O GATO CINZA
(Excerto II)
O som da música invade a sala e embriaga
os meus ouvidos enquanto a chuva cai vagarosamente numa sinfonia de pingos que
soa em descompasso com o compasso do cravo.
Pressinto algum perigo como se fosse um
inseto assustado, e um medo irracional me invade e me gela o sangue nas veias.
Imprudentemente, deixo a janela
escancarada e fito com os olhos perdidos os galhos da castanheira balançarem ao
sabor do vento. Um som vindo de fora se confunde com a música de Frescobaldi
como se alguma corda do cravo tivesse se partido em mil pedaços transformando a
harmonia em algo áspero e destrutivo.
(Toccata Seconda, em sol menor).
Então surge a aparição, como uma
visagem.
Sentado no beiral da janela, tendo a
chuva e a castanheira como fundo, o gato cinza sorri para mim. Sorri um sorriso
debochado e sobrenatural, caçoa e zomba de mim e de tudo o que represento.
Mais do que tudo, sorri um sorriso que me
amedronta. A Toccata Seconda será a segunda e última, me parece.
O gato cinza está estático. Seus dentes
e suas unhas estão à mostra e o seu olhar avermelhado me deixa imóvel na
poltrona, sem forças para me levantar, para tentar fugir, para me defender ou
sequer dialogar.
Os segundos passam como se fossem horas,
minha expectativa cresce e a cena fica paralisada como numa fotografia.

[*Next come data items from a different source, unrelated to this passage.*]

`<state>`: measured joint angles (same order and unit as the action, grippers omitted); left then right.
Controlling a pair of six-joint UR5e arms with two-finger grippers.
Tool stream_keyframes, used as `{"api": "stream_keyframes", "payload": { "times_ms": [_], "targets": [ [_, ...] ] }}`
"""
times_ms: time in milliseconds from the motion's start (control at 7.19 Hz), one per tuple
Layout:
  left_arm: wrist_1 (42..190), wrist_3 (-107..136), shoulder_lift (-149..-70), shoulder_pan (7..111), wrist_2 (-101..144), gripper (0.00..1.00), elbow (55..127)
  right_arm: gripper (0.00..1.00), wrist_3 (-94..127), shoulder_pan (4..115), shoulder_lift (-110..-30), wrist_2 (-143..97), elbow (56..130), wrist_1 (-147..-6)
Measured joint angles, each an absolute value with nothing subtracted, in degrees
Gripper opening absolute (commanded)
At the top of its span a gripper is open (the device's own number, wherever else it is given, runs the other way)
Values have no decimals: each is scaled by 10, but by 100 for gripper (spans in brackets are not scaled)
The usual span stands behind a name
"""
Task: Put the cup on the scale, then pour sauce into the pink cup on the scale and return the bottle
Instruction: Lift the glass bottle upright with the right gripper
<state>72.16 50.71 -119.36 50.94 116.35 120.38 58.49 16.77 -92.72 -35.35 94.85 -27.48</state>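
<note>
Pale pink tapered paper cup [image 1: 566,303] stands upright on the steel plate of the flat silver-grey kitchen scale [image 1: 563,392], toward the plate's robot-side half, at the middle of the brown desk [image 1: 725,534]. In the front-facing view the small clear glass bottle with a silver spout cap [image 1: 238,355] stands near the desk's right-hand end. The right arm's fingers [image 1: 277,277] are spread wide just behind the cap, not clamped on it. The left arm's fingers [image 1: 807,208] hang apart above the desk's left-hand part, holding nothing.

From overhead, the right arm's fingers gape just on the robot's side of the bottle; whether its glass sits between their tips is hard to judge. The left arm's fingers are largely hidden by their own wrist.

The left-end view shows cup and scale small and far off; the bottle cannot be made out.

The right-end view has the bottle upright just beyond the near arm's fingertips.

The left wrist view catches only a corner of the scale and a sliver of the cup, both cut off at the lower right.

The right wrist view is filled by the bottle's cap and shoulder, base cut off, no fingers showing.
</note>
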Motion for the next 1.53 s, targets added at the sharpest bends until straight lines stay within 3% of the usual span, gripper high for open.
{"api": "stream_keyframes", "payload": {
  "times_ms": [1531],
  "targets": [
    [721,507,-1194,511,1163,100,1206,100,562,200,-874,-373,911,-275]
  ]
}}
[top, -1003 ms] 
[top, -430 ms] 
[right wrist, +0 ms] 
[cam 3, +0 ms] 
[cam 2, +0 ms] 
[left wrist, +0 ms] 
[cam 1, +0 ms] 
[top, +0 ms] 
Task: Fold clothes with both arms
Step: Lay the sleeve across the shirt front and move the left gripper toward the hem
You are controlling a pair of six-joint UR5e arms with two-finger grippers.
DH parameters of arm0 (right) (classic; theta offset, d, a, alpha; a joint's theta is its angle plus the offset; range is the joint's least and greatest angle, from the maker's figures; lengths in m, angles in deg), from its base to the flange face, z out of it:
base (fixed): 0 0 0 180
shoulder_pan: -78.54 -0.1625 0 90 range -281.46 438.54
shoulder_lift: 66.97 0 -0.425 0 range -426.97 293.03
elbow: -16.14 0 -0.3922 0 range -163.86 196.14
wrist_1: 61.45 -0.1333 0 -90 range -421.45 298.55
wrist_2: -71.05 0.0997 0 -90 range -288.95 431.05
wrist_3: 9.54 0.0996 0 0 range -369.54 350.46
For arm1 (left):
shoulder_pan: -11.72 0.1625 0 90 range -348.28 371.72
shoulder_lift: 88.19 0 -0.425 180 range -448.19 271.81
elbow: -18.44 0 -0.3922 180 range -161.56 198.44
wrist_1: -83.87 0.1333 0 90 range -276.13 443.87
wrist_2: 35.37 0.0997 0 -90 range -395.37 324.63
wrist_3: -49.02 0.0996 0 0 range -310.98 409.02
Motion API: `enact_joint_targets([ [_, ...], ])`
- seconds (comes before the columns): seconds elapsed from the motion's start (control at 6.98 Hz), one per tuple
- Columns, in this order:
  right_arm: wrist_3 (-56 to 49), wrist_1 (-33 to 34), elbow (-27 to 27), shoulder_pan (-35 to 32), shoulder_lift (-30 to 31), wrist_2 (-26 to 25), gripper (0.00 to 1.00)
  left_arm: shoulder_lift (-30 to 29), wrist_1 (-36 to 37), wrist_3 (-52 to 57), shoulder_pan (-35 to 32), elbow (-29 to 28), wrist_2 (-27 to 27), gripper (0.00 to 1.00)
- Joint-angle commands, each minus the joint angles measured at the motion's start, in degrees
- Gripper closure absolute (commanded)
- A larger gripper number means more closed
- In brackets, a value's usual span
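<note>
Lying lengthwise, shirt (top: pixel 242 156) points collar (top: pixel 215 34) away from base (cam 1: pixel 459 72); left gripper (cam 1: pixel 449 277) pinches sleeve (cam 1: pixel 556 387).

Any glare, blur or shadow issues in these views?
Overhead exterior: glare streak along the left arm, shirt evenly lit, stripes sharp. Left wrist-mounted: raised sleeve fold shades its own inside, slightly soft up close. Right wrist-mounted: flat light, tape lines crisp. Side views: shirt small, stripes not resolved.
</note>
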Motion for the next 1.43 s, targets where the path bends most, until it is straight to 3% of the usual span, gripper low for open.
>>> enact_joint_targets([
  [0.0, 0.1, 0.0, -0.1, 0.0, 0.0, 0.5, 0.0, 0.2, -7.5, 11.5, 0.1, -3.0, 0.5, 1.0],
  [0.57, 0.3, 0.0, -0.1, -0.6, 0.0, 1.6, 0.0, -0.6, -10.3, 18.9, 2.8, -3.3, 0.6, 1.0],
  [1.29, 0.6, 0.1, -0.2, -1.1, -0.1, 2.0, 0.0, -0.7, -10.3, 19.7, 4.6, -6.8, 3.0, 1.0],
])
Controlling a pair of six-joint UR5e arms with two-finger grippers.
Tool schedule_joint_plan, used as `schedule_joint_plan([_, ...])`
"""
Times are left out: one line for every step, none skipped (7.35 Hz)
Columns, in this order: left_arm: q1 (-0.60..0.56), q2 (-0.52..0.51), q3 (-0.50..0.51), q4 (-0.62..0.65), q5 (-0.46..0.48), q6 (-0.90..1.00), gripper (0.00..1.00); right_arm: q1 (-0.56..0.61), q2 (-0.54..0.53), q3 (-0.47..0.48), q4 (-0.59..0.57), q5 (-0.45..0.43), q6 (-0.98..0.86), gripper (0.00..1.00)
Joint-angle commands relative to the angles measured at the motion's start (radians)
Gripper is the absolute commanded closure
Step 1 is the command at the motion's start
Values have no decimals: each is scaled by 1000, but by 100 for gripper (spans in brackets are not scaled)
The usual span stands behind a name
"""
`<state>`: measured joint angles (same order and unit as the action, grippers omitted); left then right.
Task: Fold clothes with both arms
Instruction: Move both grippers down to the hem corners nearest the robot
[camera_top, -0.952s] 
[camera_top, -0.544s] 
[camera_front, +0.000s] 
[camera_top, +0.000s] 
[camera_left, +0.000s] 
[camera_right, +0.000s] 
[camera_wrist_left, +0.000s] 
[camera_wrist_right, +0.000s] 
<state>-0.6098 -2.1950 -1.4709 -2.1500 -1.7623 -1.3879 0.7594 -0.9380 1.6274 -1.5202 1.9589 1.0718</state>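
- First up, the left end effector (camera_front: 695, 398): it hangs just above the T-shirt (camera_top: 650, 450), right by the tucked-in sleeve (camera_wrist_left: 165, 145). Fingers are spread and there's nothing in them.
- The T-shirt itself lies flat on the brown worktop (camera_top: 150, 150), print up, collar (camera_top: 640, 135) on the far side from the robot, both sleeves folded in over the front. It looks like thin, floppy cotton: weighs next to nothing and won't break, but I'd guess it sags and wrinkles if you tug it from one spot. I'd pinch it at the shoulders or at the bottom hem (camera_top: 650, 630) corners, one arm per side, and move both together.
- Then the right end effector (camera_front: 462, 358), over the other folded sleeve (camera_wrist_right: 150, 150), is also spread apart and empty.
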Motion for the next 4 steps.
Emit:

Ele me fita, e a sua expressão se torna
cada vez mais humana, mais aterrorizante e mais provocadora. Mais diabólica.
A música cessou e o silêncio sepulcral é
apenas quebrado pelo ruído compassado da agulha sobre o disco de vinil e pelo
ritmo alucinante provocado pela chuva da estação.
Então, o inesperado acontece.
Ele me lança um derradeiro olhar e,
tomando impulso como se fosse se lançar contra a minha garganta, gira o corpo e
levanta voo como um pássaro assustado saindo janela afora em direção ao
desconhecido, passando célere pelo poste de iluminação e sumindo nos céus como
uma coruja em debandada.
Um relâmpago cai junto com o troar de um
trovão, e depois volta a reinar o mais profundo silêncio dentro da sala.